Thus He presents Himself as the Good Shepherd, and His laying down His life for the sheep as its exercise and proof, in contrast with the hireling, whose own the sheep are not, seeing the wolf's approach, leaving the sheep, and fleeing; so that the wolf seizes and scatters them. Far from self He cares to the uttermost for the sheep, and repeats His gracious title (14), declaring their mutual knowledge according to the knowledge the Father had of Him and He of the Father, saying again, He lays down His life for the sheep. This introduces the Gentile sheep, who could not consistently with the divine ways be brought in, and form with the Jewish ones "one flock," till He died, rose, and ascended to heaven. Here however the Lord, though revealing and reiterating His devotedness in dying for His sheep, speaks with the authority of His person according to divine counsels. Nor is there a passage in scripture which more definitely claims the "one flock" for dependence on Himself, or which excludes more peremptorily the pretensions of men to appropriate this place of His, the only competent and worthy One, the centre of all.

Not for a moment is it overlooked that, in restoring Peter from his distressing fall, He made its completeness evident before chosen witnesses by charging him to feed His lambs, to shepherd or tend and feed the sheep. Nor again does one forget that the ascended Christ gave gifts to men, not apostles and prophets only as the foundation (Eph. 2, Eph. 4), but evangelists, and shepherds and teachers, for the perfecting of the saints, etc., till we all arrive at the unity of the faith and of the knowledge of the Son of God. But He has in no way abnegated His own relations because He gives and sustains subordinates, each in his place to serve and do His will as laid down in His word. Nor is any notion less worthy than to relegate the "one flock, one Shepherd" only to the future and heaven. It is here that we need to recognise both, as He recognises them. It is now that the enemy subtily and persistently and everywhere tempts the saints to give up the truth of the relationship as a present fact, and the responsibility it involves on us to walk faithfully in accordance. It is revealed to act on our faith and practice as we are on the earth. In heaven by-and-by there will be no question, for that which is perfect will have come.

In John 11:51, 52 is the next reference. Here it is the comment of the Holy Spirit on the words of Caiaphas to the Jewish council, not in parabolic form like our Lord's in John 10, but in terms void of figure. "Now this he said not of himself (ἀφ᾽ ἑαυτοῦ); but being high priest that year, he prophesied that Jesus should die for the nation, and not for the nation only, but that he should also gather together in one the children of God that were scattered abroad."
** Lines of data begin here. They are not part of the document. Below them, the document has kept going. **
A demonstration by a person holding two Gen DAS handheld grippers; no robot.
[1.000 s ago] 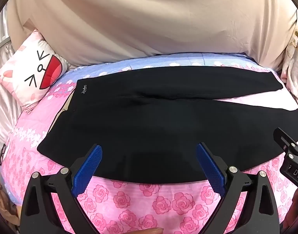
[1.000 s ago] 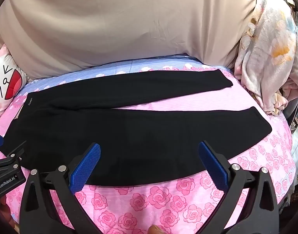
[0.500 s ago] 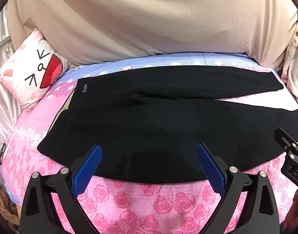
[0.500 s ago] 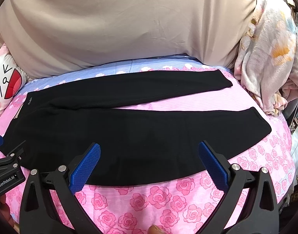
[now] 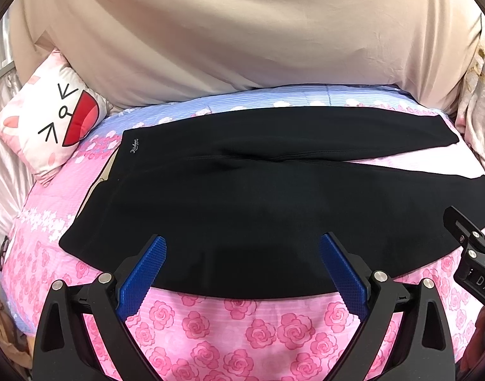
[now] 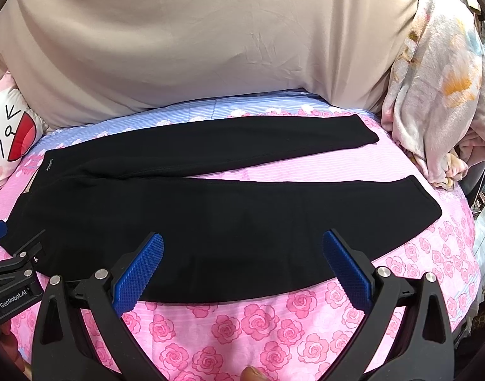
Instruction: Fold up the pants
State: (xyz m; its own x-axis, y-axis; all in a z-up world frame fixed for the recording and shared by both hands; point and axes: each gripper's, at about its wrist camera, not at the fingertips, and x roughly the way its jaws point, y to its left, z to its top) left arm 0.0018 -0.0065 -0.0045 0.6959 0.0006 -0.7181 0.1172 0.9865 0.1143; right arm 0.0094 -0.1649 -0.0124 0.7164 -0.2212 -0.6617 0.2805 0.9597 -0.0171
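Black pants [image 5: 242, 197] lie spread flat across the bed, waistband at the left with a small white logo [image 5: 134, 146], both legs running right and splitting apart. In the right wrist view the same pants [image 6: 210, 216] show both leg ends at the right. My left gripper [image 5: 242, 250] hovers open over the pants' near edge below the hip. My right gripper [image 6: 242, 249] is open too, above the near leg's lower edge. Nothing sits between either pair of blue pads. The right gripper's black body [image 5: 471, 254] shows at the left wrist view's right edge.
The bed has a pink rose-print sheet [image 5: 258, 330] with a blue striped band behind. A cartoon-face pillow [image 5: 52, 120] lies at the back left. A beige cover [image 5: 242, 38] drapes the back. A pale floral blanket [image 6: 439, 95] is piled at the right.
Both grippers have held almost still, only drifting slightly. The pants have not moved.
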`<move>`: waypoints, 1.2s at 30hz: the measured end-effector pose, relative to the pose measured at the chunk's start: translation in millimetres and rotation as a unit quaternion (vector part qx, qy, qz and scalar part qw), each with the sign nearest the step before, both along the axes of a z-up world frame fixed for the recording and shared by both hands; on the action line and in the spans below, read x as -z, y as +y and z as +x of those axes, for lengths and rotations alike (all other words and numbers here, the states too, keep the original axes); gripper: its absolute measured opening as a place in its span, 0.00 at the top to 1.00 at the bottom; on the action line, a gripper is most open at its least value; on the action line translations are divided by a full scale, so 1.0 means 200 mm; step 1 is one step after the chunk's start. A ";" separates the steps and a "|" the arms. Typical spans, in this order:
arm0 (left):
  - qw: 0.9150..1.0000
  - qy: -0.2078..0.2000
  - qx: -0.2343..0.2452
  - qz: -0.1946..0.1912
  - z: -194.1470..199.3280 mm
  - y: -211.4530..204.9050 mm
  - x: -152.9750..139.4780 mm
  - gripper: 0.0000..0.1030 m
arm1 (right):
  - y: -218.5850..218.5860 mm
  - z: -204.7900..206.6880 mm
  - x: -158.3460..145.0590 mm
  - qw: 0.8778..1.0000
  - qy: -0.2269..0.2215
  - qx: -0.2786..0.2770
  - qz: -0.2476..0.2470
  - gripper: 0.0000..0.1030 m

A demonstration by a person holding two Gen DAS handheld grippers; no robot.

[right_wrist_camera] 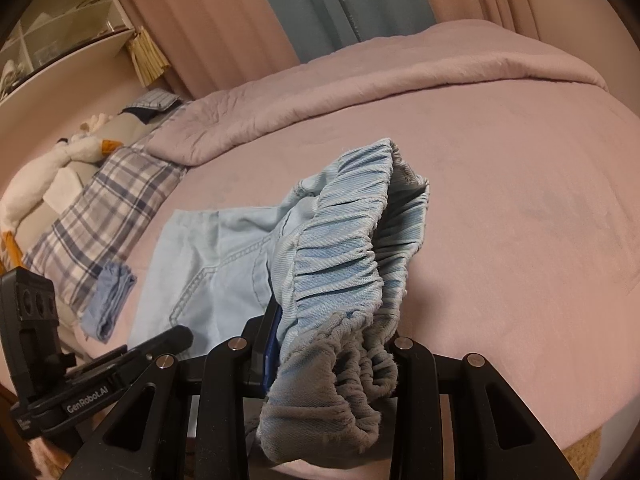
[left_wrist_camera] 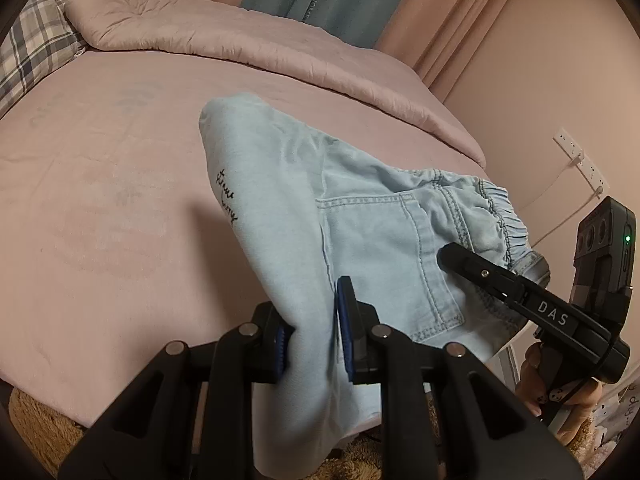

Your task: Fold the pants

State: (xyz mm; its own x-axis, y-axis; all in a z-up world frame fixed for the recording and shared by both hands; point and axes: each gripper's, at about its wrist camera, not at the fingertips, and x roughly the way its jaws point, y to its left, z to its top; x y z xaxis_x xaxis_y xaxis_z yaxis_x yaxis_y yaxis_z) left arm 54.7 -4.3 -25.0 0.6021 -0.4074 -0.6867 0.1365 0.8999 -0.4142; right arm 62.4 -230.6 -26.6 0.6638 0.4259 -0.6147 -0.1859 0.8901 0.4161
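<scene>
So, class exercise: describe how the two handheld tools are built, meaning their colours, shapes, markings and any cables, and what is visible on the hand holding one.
Both tools are matte black linkage frames with silver pivot pins and blue ribbed pads. The left tool reads "GenRobot.AI"; the right tool reads "DAS", carries a black camera box with a green light and a thin black cable. The hand has dark dotted nails.

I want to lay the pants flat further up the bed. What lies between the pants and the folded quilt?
Only bare pink sheet lies between the pants and the quilt, shown in both wrist views.
</scene>
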 end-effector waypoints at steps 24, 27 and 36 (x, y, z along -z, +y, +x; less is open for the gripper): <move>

More than one weighty truth denied in Christendom we find here unambiguously. To the cynical sentiment of the wicked high priest God gave a turn of incomparable grace. Its adoption in apostate unbelief by the Jews in the politic sense of Caiaphas was the ruin of their place and their nation by the Romans. By-and-by mercy will prevail according to the oath sworn to Abraham, glorying over judgment. Jesus died for the nation, not to gather it into the church as some vainly imagine, nor assuredly to make it an object of irreversible woe like the Babylon of the seven hills, but to save and bless Israel as such at the end and for ever, beyond all that was ever tasted at the beginning under David and Solomon. For He Who died for them will come and reign over them, an infinitely greater than either (to cite a few decisive proofs, Isa. 4:2-6, Isa. 9:7, 8, Isa. 11).
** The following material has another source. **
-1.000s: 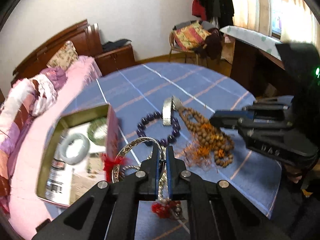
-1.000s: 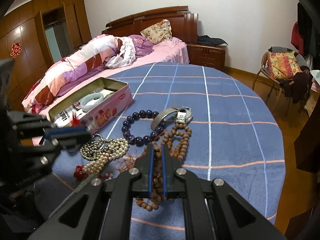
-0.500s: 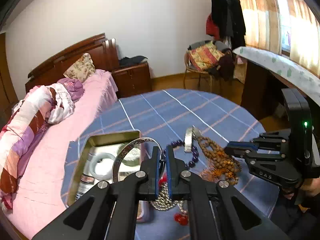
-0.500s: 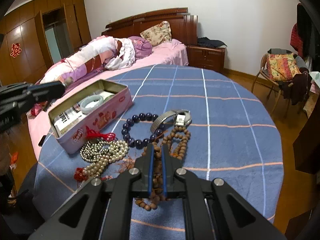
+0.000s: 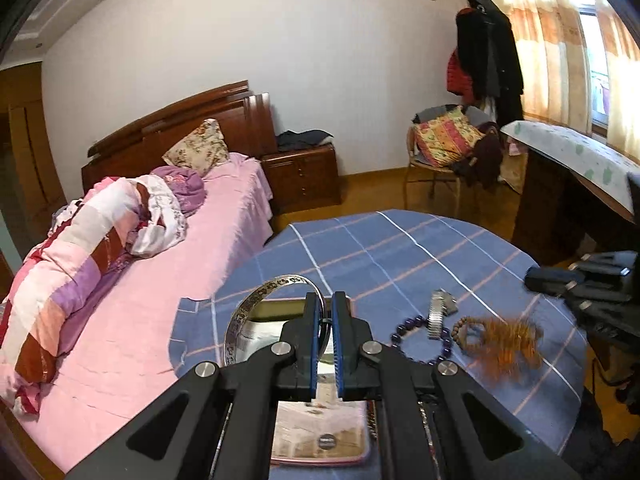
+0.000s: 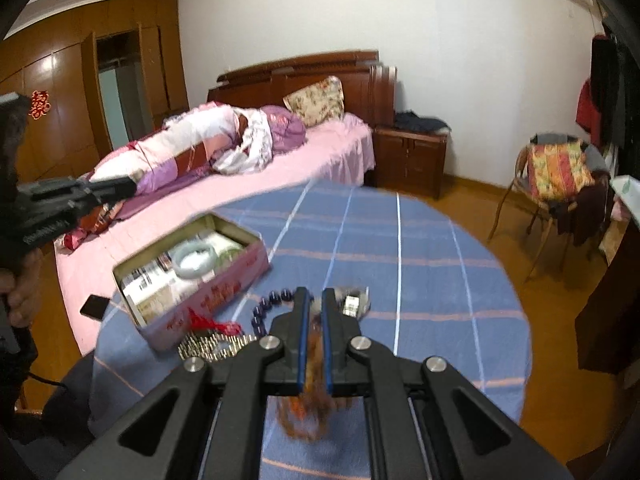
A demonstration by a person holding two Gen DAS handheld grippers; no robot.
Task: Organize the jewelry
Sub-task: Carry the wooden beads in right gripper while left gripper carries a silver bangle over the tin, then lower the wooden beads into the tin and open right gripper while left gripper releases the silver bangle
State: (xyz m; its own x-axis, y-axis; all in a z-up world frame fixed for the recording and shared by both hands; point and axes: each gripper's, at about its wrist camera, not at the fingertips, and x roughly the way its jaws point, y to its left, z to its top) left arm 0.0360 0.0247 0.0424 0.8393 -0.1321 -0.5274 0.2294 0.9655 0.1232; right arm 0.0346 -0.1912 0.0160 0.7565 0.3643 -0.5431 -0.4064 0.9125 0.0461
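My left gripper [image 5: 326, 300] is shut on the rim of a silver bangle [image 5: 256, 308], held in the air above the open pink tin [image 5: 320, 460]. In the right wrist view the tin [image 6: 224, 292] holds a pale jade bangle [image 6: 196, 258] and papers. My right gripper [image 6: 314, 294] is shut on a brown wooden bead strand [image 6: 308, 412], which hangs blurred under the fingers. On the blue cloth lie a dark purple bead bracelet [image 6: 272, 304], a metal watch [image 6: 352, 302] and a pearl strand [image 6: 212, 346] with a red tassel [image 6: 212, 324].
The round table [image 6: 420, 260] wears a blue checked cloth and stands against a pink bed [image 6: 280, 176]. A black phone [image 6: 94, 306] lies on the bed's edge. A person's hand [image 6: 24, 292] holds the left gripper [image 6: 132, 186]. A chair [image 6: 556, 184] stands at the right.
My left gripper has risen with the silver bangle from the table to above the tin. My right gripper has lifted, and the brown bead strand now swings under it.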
But He should die, said the Spirit, for another purpose wholly distinct, and about to receive its accomplishment in the very near future while He sits at God's right hand on high. The virtue of His death was then to be shown in the new and wondrous work of gathering together in one the scattered children of God. Till Jesus died and went to heaven and sent down the Holy Spirit, nothing of the kind was known or could exist. In Judaism as established of God provisionally (and He had no religious dealings of a public nature elsewhere), no such gathering was thought of. It was an elect nation responsible to be governed by His law; and they were bound to separation from all other nations. There He dwelt Who brought them forth from Egypt to this end, Jehovah their Lord.

Now that the Jews rejected Him, Who was not Messiah only but God, His death (their awful sin) became in God's ways the basis of an entirely different and an incomparably "better thing," the gathering together in one of God's scattered children. It is the church undoubtedly, but not viewed as "one body" which was revealed elsewhere. It is family union, in the closest connection with life eternal, the special truth prominent throughout the Gospel and the Epistles of John, the groundwork of communion with the Father and the Son, as we find explicitly there.
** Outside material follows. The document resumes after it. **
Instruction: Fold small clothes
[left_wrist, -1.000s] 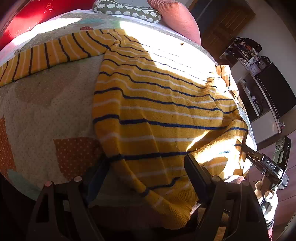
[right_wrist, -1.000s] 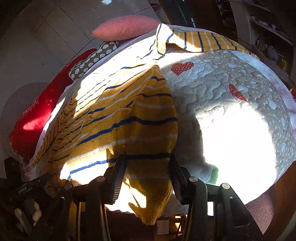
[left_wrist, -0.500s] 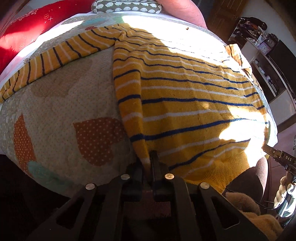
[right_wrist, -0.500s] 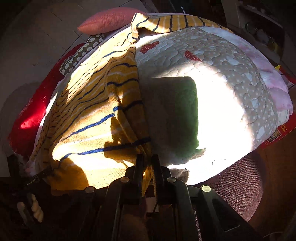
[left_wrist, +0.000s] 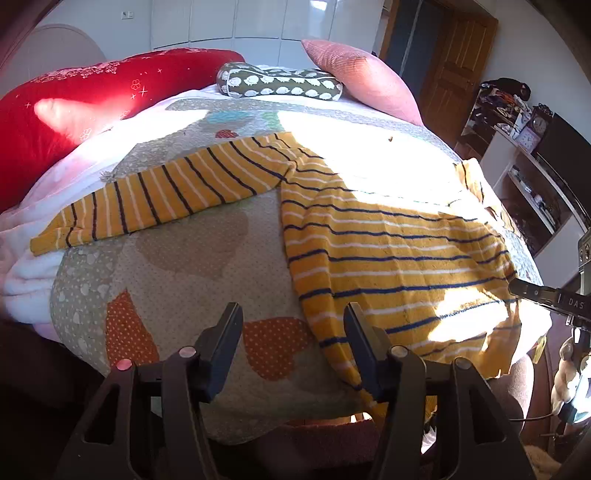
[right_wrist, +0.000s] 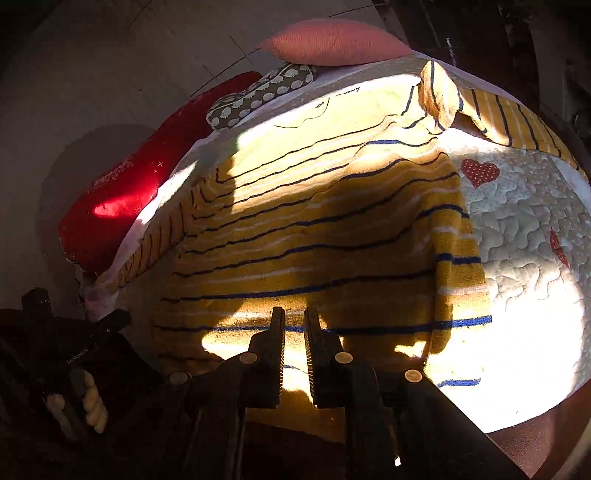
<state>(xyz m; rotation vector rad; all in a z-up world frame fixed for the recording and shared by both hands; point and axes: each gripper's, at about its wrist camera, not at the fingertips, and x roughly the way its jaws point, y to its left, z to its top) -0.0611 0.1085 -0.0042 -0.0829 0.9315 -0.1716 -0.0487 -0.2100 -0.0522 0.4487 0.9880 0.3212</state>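
Left gripper (left_wrist: 291, 332) fingers wide apart, empty; right gripper (right_wrist: 294, 334) fingers nearly closed over the sweater (right_wrist: 314, 229) — grip unclear.

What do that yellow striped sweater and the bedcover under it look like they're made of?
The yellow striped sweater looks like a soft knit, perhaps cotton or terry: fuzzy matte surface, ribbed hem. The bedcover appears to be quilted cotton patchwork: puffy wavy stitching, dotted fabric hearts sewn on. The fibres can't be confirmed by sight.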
Severance between the Gentile believers and the Jewish was therein intolerable. Yet before the cross the barrier, it is notorious, subsisted as God's actual order; and Jesus while yet alive in flesh charged the twelve, saying, Go not into a way of the nations, enter not into any city of the, Samaritans. Risen from the dead, He expressly bids them disciple all the nations. For the children of God were to be gathered in virtue of His death into one, they "one flock," as He "one Shepherd." Fleshly distinctions, and outward ordinances, vanished away before the infinite efficacy of that death which blotted out the sins of all believers in the gospel, and by the grace which united them. John 15 is not here alleged; because in the teaching of the Vine and its branches the Lord does not set forth our oneness with Himself, but our need of dependence continual on Him in order to bear fruit. The necessity of communion with Him practically is the point, not the privilege of union.

But it is in John 17, where this great truth of family union has its fullest expression. And no wonder; for it is the Son pouring out His heart's desires about His own to the Father before His departure. There are three occasions in our Lord's utterance where oneness is asked for His saints, and each of these has its own distinctive character.

First, in ver. 11 He says, "Holy Father, keep them in thy name which thou hast given me, that they may be one as we." It is for those who then surrounded Him (as is certain from vers. 12, etc.), about to preach, teach, and act with apostolic authority when, Himself gone on high, the new work of God had to see the light as the witness of Christ here below. He is not content with requesting that, as He was taking a new position as the glorified Man in heavenly glory, in virtue of His person and of His work (1-5), they might share it as far as could be, both before the Father (6-13) and before the world (14-21); He asks that in this they might be "one," further adding "even as we." This goes wonderfully far in His demand on the Father. And it was wonderfully answered in that unity of mind and purpose, of word and deed, of heart and service which characterised that holy band. Where and when was there anything to compare with it at any epoch before or since? It is the more striking in the twelve; for we heard of their marked differences, and their mutual jealousies, (alas! how like other saints and other servants of the Lord in all ages), which the presence of the Lord only checked but in no way excluded, as the Gospels faithfully tell us. See the same men when the Holy Spirit was given: how their words and ways by His power only evinced the activities and affections of the life they had in Christ! "Peter standing up with the eleven," they were now truly one. If the multitude of those that believed could be and is said to be of one heart and one soul, and earthly possessions only gave occasion for love, still more emphatically was it true of those God set first in the church."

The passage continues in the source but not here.